I have never done the delmarva coast from cape may to the chesapeake but there is only one inlet for refuge. However it is a reasonably good one. Alternativly, The Deleware Bay has little or no refuge but usually one can get up the bay and through the C&D canal during a daylight run.

Chesapeake has some gnarley spots like the mouth of the potomac and it seems to be famous for bouncing every body around a little bit.(I fell off my only wave so far right there. Must have fallen BUMP all of 6-8" but it was a real BUMP.) Once you get to norfolk, if you go inside (ICW) there are just a handful of funny/scary little spots and ALL of them require only a tiny bit of planning to make it a smooth trip (avoid the wind against the current !!!!). Albermarle Sound crossing, alligator pungo river logs, Winyah Bay can be bouncy, Cape Fear river can be bouncy, Charleston Harbor can be bouncy, ICW S of Chas can be funny on a full moon high tide as the marsh disappears under water and your in a vast sea where the markers are far apart and if you get out of the channel your in 'NO WATER', GA sounds have some wide open spots that can bounce and they have 7+' tides and currents that go with them..... a lot of great and interesting stuff and lots of books and folks to help you figure it out and get through it with a smile.

Best,
G


----------



## camaraderie (May 22, 2002)

oday27...
As I said in my original reply...the boat is capable of the trip and you sound like a competent sailor...just lacking in offshore experience. One suggestion which would fit your timetable would be to set a destination of the Chesapeake Bay. You and crew could then go coastal sailing and be there in a couple of days while still having the option to pull in somewhere if weather or equipment problems occur. There's lots of great sailing and places to visit in the Bay.You could then store the boat in the Chesapeake for the winter (more cheaply than in NY!) and take the next leg of your journey when you have another couple of weeks. Alternatively, you could come in at Norfolk and use any remaing time to get down the protected ICW to Beaufort NC and store for the winter there. This would avoid Hatteras and put you in a great spot for jumping off to Charleston, Savannah or points further south when you again have time. 
Don't give up on the trip...just break it up into manageable chunks that will allow the weather rather than your schedule determine your daily goals! Good luck!!


----------



## LaLeLu (Mar 17, 2006)

camaraderie said:


> No way I would do that in an O'day 27 in the fall/winter. 100 mile days would not get you there and there is NO WAY you will have 14 hundred mile days and calm seas at that time of year. The boat is fine for coastal cruising in fair weather but you should think twice about this trip. I had an O'day 32 for many years and would not have attempted what you are proposing.
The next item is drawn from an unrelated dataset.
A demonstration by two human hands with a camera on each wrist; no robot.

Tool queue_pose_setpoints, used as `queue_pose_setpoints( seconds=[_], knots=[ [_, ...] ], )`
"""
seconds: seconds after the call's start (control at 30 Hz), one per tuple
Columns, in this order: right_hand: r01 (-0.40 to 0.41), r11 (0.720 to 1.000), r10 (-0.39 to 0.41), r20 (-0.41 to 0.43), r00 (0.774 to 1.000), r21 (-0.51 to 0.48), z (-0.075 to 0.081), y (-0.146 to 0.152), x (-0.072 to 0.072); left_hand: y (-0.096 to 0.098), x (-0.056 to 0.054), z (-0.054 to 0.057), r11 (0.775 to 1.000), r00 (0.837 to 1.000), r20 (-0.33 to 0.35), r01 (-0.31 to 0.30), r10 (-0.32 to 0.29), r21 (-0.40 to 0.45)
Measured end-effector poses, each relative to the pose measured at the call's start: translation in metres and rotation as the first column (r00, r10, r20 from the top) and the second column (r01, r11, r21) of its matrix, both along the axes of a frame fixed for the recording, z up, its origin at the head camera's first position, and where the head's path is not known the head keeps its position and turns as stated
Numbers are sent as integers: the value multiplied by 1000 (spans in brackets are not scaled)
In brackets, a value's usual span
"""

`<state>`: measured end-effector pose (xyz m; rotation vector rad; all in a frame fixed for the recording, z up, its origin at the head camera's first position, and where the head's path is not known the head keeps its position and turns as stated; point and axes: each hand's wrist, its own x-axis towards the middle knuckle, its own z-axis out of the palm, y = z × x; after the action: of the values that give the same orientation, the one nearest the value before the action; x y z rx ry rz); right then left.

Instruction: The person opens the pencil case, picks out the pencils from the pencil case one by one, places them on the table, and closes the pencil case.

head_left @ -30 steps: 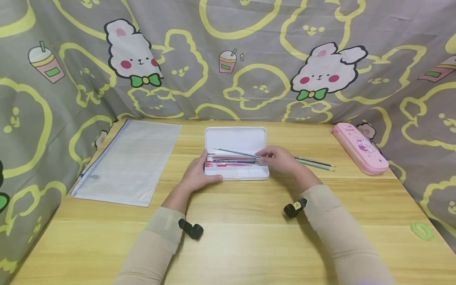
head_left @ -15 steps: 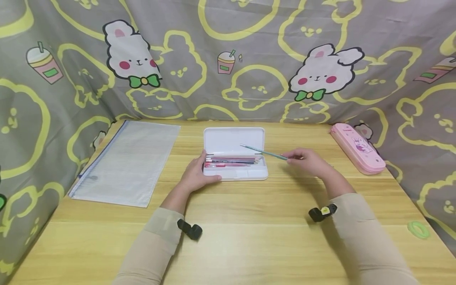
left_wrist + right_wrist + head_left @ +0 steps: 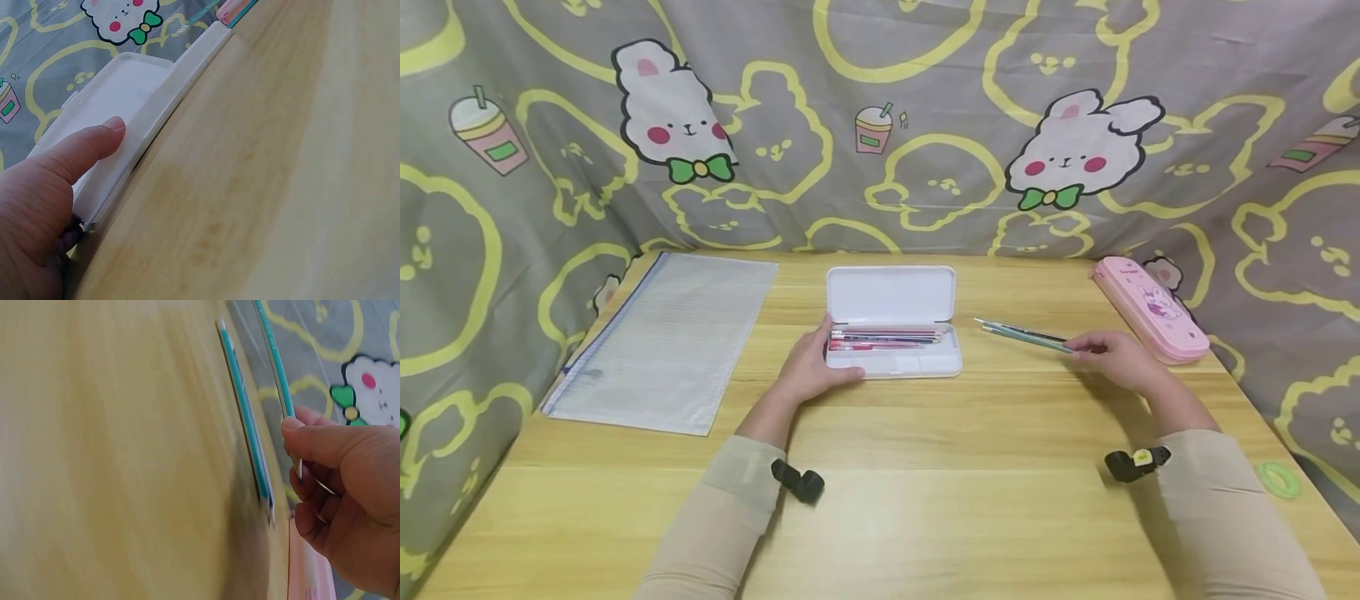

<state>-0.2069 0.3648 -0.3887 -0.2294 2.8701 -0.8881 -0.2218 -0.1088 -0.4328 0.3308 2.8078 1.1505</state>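
At the left end of an open white pencil box (image 3: 891, 293), my left hand (image 3: 807, 365) grips the box, thumb over its front rim and fingers round the end. Several pencils and a red pen-like stick (image 3: 853, 346) lie in the box's rear compartment. My right hand (image 3: 1112, 360) pinches a teal pencil (image 3: 279, 381) between thumb and fingers, a little above the table. Below it, a teal pencil (image 3: 244, 412) and a darker one lie side by side on the wood; the head view shows them partly overlapped by the held pencil.
A translucent mesh zip pouch (image 3: 670, 342) lies flat at the left. A pink pencil case (image 3: 1152, 310) sits at the right rear, close behind my right hand. Farther front right is a green ring (image 3: 1278, 480). A patterned curtain (image 3: 940, 100) borders the table.
My right hand has carried the teal pencil out of the white box, rightward to above the pencils lying on the table. The left hand keeps its hold on the box.
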Motion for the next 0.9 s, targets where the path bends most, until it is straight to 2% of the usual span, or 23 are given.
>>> queue_pose_setpoints(
  seconds=[0.2,0.9],
  knots=[
    [13,999,-13,0,1000,42,-8,10,-1,-2,0,1,1000,1000,11,-6,6,1],
    [11,996,-11,-2,1000,84,-17,3,-2,0,-1,-1,1000,1000,23,-14,14,1]
  ],
)
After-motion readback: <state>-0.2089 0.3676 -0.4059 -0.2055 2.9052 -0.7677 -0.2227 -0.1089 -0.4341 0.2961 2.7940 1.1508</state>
If you do it be sure to rent a raft and in EPIRB!
> Sorry to sound harsh but tight timetables and the wrong season going the wrong way in a lightly built boat can put even the most competent crew in danger.


100 mile days? No way on an Oday 27 on the ICW. Figure 40-50 mile days. Especially that time of year as the days are shorter. You can't sail the ICW at night b/c you can't see channel markers, crab pots, partially submerged boats, etc. Add to that bridges that have to be opened. Also, the Florida portion of the ditch can be a tempest that time of year. That is prime Hurricane season here. Don't assume that the weather will allow you to travel during the time you have scheduled. That time of year you may have to wait for a window.


----------



## sailingdog (Mar 19, 2006)

Also, you have to figure that the ICW is far from being a straight shot... with the turns and twists, as well as the delays for the bridges, and the limited speed of the boat and limited travel time, it would probably be far faster to go the offshore route, if you can travel 24x7.


----------



## TSOJOURNER (Dec 16, 1999)

I am familiar with reefing on the j boat. Stiff winds can easily heel the boat hard on a broad reach and i find that sometimes I will take it out with the sail already turned down. I wouldnt mind storing the boat in NC or so but my concern was the weather. I was looking to store the boat in an area that has moderate winter weather where I could use the boat for the winter on weekend trips. On Long Island it is very expensive to store a boat if you are not trailering it yourselves. every marina is convenience store size with Rodeo drive pricing. Almost makes me sick. I will have to reserve some other points of destination. 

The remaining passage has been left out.